Your answer must be an exact copy of the data below, minus any pictures.

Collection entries
###

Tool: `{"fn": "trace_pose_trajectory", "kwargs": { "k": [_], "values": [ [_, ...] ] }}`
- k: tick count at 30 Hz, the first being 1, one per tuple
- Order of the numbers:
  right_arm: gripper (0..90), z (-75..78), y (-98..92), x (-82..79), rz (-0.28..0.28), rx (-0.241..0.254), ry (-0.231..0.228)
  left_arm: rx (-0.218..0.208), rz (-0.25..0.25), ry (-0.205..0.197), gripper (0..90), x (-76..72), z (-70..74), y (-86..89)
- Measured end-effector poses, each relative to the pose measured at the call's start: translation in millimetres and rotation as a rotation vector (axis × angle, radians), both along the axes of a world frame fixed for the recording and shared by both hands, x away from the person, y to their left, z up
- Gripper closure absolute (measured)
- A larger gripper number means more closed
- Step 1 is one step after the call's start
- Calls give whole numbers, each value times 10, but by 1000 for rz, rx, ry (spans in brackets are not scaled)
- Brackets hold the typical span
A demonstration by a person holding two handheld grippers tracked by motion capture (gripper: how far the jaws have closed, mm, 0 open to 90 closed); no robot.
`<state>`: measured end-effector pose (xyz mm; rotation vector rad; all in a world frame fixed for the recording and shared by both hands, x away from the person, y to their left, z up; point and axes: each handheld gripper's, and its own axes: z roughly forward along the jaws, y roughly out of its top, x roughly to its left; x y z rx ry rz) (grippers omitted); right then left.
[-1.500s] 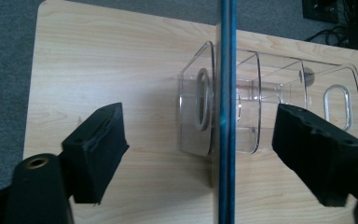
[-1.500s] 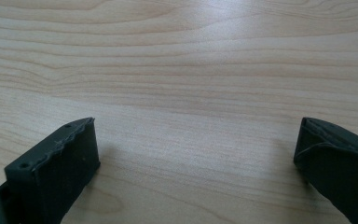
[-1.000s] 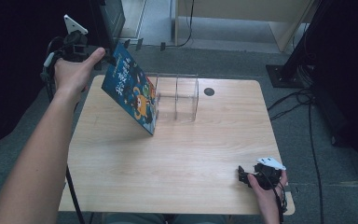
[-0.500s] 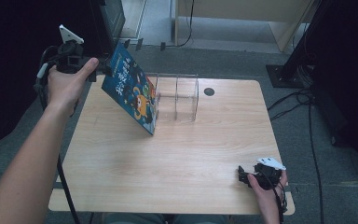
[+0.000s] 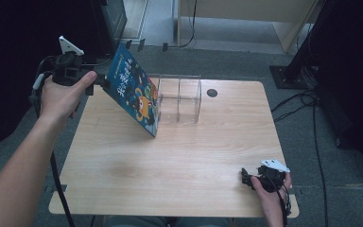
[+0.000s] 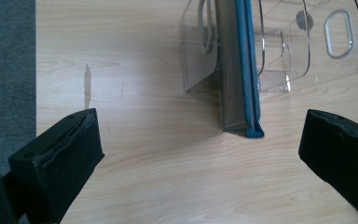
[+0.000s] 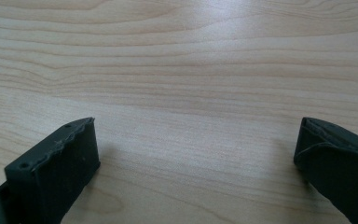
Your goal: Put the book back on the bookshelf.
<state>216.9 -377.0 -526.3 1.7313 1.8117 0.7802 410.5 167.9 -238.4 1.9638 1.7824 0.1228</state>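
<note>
A blue picture book (image 5: pixel 134 97) stands on edge on the wooden table (image 5: pixel 123 179), in the left end of a clear plastic rack (image 5: pixel 179 97). My left gripper (image 5: pixel 99 82) is raised just left of the book's upper edge, open, with nothing between its jaws. In the left gripper view the book (image 6: pixel 242 70) is seen edge-on beyond the open left gripper (image 6: pixel 200 140), beside a divider of the rack (image 6: pixel 307 46). My right gripper (image 5: pixel 245 178) rests open at the table's near right corner. The right gripper (image 7: pixel 196 149) has bare wood between its jaws.
A round cable hole (image 5: pixel 211 92) sits in the table behind the rack. Grey floor surrounds the table, with cables (image 5: pixel 307 101) on the right and a dark cabinet (image 5: pixel 113 19) at the back left.
My left gripper has drawn back to the left, away from the book's top edge. The book, the rack and the right gripper have stayed put.
</note>
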Motion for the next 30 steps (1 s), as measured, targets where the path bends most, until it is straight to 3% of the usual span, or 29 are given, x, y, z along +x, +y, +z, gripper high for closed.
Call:
{"fn": "trace_pose_trajectory", "kwargs": {
  "k": [6, 7, 9, 14, 24, 27, 30],
  "values": [
    [0, 0, 1, -1, 0, 1, 1, 17, -17, 15, 0, -55, 2, -17],
    [0, 0, 1, -1, 0, 1, 1, 23, -29, 42, 0, -64, -20, -31],
    [0, 0, 0, 0, 0, 0, 1, 29, -43, 57, 0, -82, -27, -46],
    [0, 0, -1, 0, 1, 0, 0, 61, -53, 61, 0, -163, -56, -52],
    [0, 0, 1, 0, 0, 1, 1, 44, -83, 72, 0, -341, -273, 55],
    [0, 0, 1, 0, 0, 1, 1, 72, -75, 59, 0, -398, -327, 91],
    [0, 0, 1, 0, -1, 1, 1, 61, -78, 56, 0, -448, -377, 125]
  ]
}}
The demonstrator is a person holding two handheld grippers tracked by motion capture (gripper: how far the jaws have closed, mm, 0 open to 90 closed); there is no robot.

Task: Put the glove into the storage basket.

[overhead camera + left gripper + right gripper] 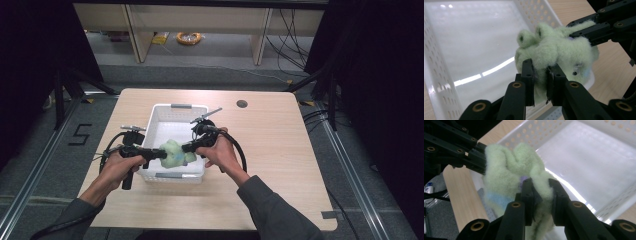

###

RESULT BELOW.
Tool: `{"fn": "trace_pose_trajectory", "kwargs": { "k": [_], "values": [ [_, ...] ] }}`
- k: tick count at 30 Hz, the first being 1, one per tuple
- Order of the numbers:
  right_arm: gripper (0..90), z (-75..78), y (-98..92), x (-82..79), rz (-0.28..0.28), rx (-0.241..0.254), ry (-0.231..0.228)
  left_arm: rx (-0.218..0.208), rz (-0.25..0.25), ry (-0.205..0.197), gripper (0..90), x (-76..72), z (-70..74), y (-86..89)
- Measured end-effector poses, each relative to the pose measured at the call's start: translation in millimetres and rotation as a rotation vector (axis × angle, radians), both along the axes of a world frame fixed for the recording and shared by both hands, x away from the person, y to their left, z up
- Gripper closure absolute (measured)
- A larger gripper number means more closed
- Step 1 is one step after the call's start
- Calls give whole numbers, each value times 10, but by 1000 for rz, rx, ry (spans in brackets are not scaled)
- Brackets hold the typical span
A demonstration by a person holding two handheld grippers tracked by motion capture (gripper: how far the jaws have closed, mm, 0 open to 90 closed); no robot.
`<state>`: measured end-effector pose (xyz mm; rotation vector rad; all in a world frame fixed for the recording and shared by both hands, x away from the person, y to their left, z up; point and axes: each handheld gripper's, and its own axes: z roughly forward along the jaws, y roughly out of its top, x roughly to its left; x y z rx ry rz) (grippers omitted); right then left.
[-1.500s] 
[-1.500s] 
[-1.000s] 
[-0.500s] 
[+0.000s] 
[+0.000s] 
[+0.000s] 
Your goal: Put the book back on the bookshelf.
<state>216.9 -377.0 -526.3 1.7313 1.8117 0.7802 410.5 167.9 -238.4 1.9638 1.7824 0.1228</state>
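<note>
A blue picture book (image 5: pixel 134 97) stands on edge on the wooden table (image 5: pixel 123 179), in the left end of a clear plastic rack (image 5: pixel 179 97). My left gripper (image 5: pixel 99 82) is raised just left of the book's upper edge, open, with nothing between its jaws. In the left gripper view the book (image 6: pixel 242 70) is seen edge-on beyond the open left gripper (image 6: pixel 200 140), beside a divider of the rack (image 6: pixel 307 46). My right gripper (image 5: pixel 245 178) rests open at the table's near right corner. The right gripper (image 7: pixel 196 149) has bare wood between its jaws.
A round cable hole (image 5: pixel 211 92) sits in the table behind the rack. Grey floor surrounds the table, with cables (image 5: pixel 307 101) on the right and a dark cabinet (image 5: pixel 113 19) at the back left.
My left gripper has drawn back to the left, away from the book's top edge. The book, the rack and the right gripper have stayed put.
</note>
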Motion for the next 30 steps (1 s), as measured, targets where the path bends most, until it is straight to 3% of the usual span, or 29 are given, x, y, z along +x, +y, +z, gripper high for closed.
Call:
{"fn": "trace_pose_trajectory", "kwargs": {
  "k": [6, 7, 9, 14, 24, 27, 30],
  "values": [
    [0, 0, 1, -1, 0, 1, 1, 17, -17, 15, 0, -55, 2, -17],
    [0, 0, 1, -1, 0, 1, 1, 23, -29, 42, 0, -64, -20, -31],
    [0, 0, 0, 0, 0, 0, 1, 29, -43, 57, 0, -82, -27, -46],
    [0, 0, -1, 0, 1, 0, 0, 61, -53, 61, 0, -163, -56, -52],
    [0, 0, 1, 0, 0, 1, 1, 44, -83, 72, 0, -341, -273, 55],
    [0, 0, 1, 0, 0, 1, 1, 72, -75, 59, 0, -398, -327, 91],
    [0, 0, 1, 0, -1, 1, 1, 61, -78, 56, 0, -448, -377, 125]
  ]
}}
The demonstrator is a person holding two handheld grippers tracked by motion capture (gripper: how far the jaws have closed, mm, 0 open to 90 closed); there is no robot.

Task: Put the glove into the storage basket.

[overhead camera + left gripper + right gripper] 

Nothing remains to be answered in this exercise.